According to Takahashi, the fungus is best classified in the section Fragilipedes (Fr.) Quél., as defined by the Dutch Mycena specialist Maas Geesteranus.

==Description==
The cap of M. intersecta is initially conical to convex to bell-shaped, eventually reaching 8 to 12 mm in diameter. When it is moist, it is partly translucent, so that the outlines of the gills underneath the cap can be seen. The cap is somewhat hygrophanous, and dry. Its surface is initially minutely pruinose (as if covered with a fine white powder), but this effect soon sloughs off, leaving the surface smooth. The cap color is initially olive-brown to yellowish-brown, then somewhat paler from the margin. The white flesh is up to 0.7 mm thick, and lacks any distinctive taste and odor. The slender stem is 50 to 80 mm long by 0.7 to 1.2 mm thick, cylindrical, and hollow. Its surface is dry, and colored pale olive-brown near the top, becoming olive-brown downward. Like the cap, it is at first pruinose, but smooths out in age. The base of the stem is covered with coarse white hairs. The gills are adnate to subdecurrent (running slightly down the length of the stem), and distantly spaced, with 16–19 gills reaching the stem. The gills are up to 1.5 mm broad, thin, somewhat intervenose, and whitish, with edges that are the same color as the gill faces. Takahashi's description does not include any discussion of the mushroom's edibility.

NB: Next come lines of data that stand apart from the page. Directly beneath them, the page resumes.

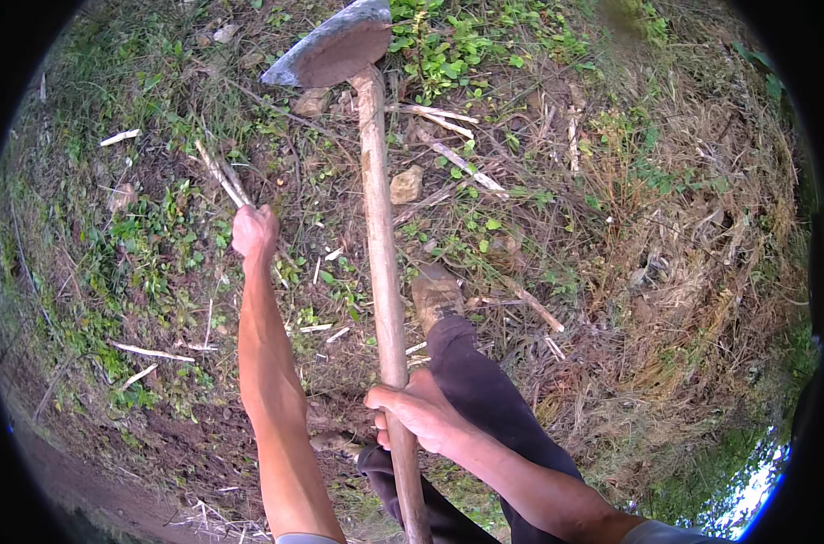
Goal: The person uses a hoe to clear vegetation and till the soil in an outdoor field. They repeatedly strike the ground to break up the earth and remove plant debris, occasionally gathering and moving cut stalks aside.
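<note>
My right hand [418, 411] is wrapped around the wooden handle of a hoe [378, 224], low on the shaft. The handle runs up the middle of the view to a broad metal blade [340, 51], soil-stained on its face, at the top. Off to the left, my left hand [256, 230] is closed around a few thin pale sticks [220, 173], whose ends point up and left. That arm is stretched forward over the weedy ground, apart from the hoe.
Broken sticks [459, 160] and a tan stone [406, 185] lie right of the handle. My shoe [437, 296] stands below them. Green weeds [157, 238] grow at left, dry grass [697, 272] at right. A bare dirt strip [92, 476] runs at lower left.
</note>
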Demonstrator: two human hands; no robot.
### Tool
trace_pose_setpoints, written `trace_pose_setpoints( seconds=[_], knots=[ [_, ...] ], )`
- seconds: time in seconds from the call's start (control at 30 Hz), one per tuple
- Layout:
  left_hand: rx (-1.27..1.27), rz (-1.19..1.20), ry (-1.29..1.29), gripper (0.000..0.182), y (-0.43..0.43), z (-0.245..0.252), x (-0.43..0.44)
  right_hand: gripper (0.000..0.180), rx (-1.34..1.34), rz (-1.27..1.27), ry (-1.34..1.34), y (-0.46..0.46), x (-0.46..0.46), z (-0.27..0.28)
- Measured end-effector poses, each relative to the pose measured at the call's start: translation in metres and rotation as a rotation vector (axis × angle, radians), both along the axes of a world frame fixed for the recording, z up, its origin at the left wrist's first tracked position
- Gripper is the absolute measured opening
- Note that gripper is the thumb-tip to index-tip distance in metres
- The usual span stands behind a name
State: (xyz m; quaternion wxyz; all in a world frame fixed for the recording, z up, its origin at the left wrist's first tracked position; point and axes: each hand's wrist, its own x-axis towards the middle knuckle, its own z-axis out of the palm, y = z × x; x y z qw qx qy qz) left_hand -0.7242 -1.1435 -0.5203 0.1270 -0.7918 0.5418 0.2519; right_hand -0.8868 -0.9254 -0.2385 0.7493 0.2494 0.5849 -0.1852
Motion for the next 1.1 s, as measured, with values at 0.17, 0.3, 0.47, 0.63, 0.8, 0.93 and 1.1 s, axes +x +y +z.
trace_pose_setpoints(
  seconds=[0.17, 0.3, 0.47, 0.63, 0.8, 0.93, 1.1],
  knots=[
    [-0.112, -0.114, 0.261, 0.031, 0.045, 0.04, -0.01, 0.02, -0.009, 0.014, 0.05, 0.001, 0.002, 0.002],
    [-0.091, -0.168, 0.316, 0.025, 0.162, 0.074, 0.026, 0.019, -0.019, 0.035, 0.09, 0.004, 0.006, 0.002],
    [0.012, -0.107, -0.022, 0.027, 0.388, 0.174, 0.192, 0.017, -0.033, 0.07, 0.139, 0.008, 0.01, 0.001],
    [0.566, 0.127, -0.633, 0.028, 0.594, 0.368, 0.392, 0.016, -0.056, 0.085, 0.157, 0.009, 0.015, 0.002],
    [0.682, 0.087, -0.646, 0.03, 0.626, 0.374, 0.416, 0.014, -0.044, 0.084, 0.202, 0.011, 0.024, 0.003],
    [0.571, -0.051, -0.32, 0.043, 0.508, 0.248, 0.3, 0.014, -0.093, 0.103, 0.205, 0.012, 0.024, 0.001],
    [0.164, -0.486, 0.222, 0.037, 0.334, 0.106, 0.094, 0.017, -0.047, -0.038, 0.036, 0.014, 0.014, 0.001]
  ],
)
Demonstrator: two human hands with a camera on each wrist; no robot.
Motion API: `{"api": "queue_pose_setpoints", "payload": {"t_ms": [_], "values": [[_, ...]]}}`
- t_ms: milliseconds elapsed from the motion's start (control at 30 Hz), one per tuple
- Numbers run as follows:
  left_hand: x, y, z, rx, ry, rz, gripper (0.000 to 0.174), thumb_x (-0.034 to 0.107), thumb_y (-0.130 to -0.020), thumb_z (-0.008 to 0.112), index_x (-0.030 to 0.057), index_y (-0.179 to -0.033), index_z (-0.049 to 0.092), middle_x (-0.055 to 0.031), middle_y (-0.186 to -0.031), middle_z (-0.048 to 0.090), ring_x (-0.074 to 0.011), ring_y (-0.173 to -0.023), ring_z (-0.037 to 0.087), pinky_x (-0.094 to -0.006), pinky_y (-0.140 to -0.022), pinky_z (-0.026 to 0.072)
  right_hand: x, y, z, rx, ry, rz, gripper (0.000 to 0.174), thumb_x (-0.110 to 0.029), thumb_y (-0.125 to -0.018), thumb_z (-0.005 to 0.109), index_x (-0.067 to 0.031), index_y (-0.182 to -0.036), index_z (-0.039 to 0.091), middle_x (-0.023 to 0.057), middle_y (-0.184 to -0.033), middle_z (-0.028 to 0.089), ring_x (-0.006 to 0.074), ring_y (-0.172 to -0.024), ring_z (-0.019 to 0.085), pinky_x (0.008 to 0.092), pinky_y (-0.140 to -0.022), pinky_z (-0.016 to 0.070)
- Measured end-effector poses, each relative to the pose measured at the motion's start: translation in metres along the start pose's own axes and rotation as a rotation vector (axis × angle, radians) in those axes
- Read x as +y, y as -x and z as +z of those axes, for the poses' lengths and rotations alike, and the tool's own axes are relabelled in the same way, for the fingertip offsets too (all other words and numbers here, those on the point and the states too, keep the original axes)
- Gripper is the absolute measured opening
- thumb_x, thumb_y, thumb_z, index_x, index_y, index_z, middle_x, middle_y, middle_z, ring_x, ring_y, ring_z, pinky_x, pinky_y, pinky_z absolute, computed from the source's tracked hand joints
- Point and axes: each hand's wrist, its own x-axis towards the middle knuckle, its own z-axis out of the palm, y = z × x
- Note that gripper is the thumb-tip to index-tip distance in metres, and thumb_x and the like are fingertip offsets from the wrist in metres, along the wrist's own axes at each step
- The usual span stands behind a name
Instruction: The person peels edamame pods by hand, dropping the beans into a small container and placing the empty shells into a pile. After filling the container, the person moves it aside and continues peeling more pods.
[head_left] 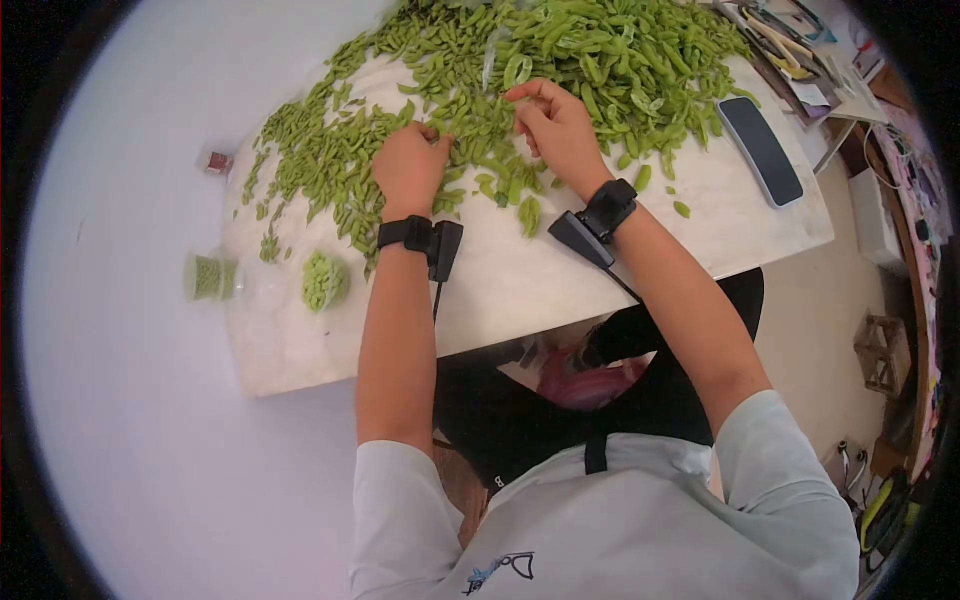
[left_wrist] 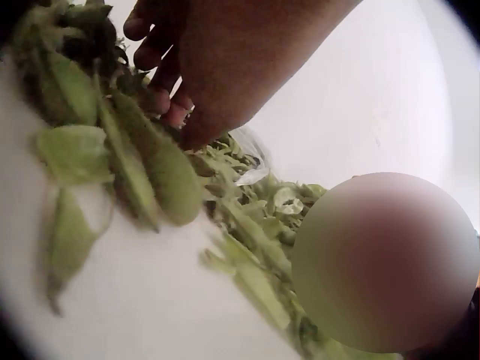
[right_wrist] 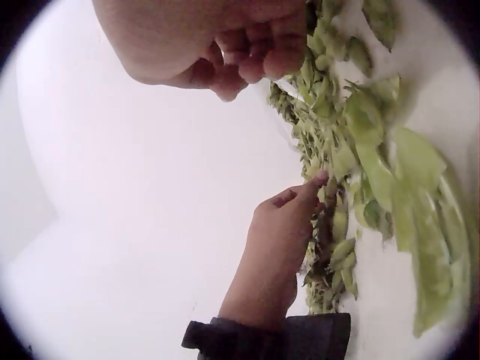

===Microscopic characteristics===
The basidiospores are roughly ellipsoid and measure 7.5–8.5 by 5–6 μm. They are thin-walled, smooth, colorless, and inamyloid to weakly amyloid—indicating a weak ability to absorb the iodine in Melzer's reagent. The spore-bearing cells, the basidia are 22–31 by 5.5–7 μm, club-shaped, and mostly two-spored. The cheilocystidia (cystidia on the gill edge) are 27–40 by 3–6 μm, abundant, and form a sterile gill edge. They are irregularly cylindrical to constricted, smooth, colorless, and thin-walled. Pleurocystidia (cystidia on the gill face) are absent. The hymenophoral tissue is made of thin-walled hyphae that are 5–18 μm wide, cylindrical, smooth, colorless, and weakly dextrinoid. The cap cuticle is made of parallel, bent-over hyphae that are 2–6 μm wide, cylindrical, and densely covered with warty or finger-like thin-walled diverticulae that are colorless and inamyloid. The layer of hyphae underneath the cap cuticle are parallel, olive-brown, and weakly dextrinoid, with short and inflated cells up to 22 μm wide. The stem cuticle is made of parallel, bent-over hyphae that are 2–4 μm wide, cylindrical, smooth to sparsely diverticulate. These hyphae curve outward to form club-shaped or irregularly shaped caulocystidia (cystidia on the stem) that are olive-brown, inamyloid, and thin-walled. They measure 13–29 by 3–7 μm, and are broadly club-shaped to irregularly shaped, and often have one to three knob-like excrescences. The stem tissue is made of longitudinally running, cylindrical hyphae that are 5–12 μm wide, smooth, colorless, and have a weakly dextrinoid in Melzer's reagent. Clamp connections are absent in all tissues of M. intersecta.

===Similar species===
The European species Mycena viridimarginata is somewhat similar to M. intersecta in appearance, but may be distinguished by its greenish-edged gills, cheilocystidia with abruptly tapering points, and clamp connections.

==Habitat and distribution==
Mycena intersecta is known only from Kanagawa, Japan. The fruit bodies are found solitary or scattered, on dead leaves in lowland forests dominated by the oak trees Quercus myrsinaefolia and Q. serrata.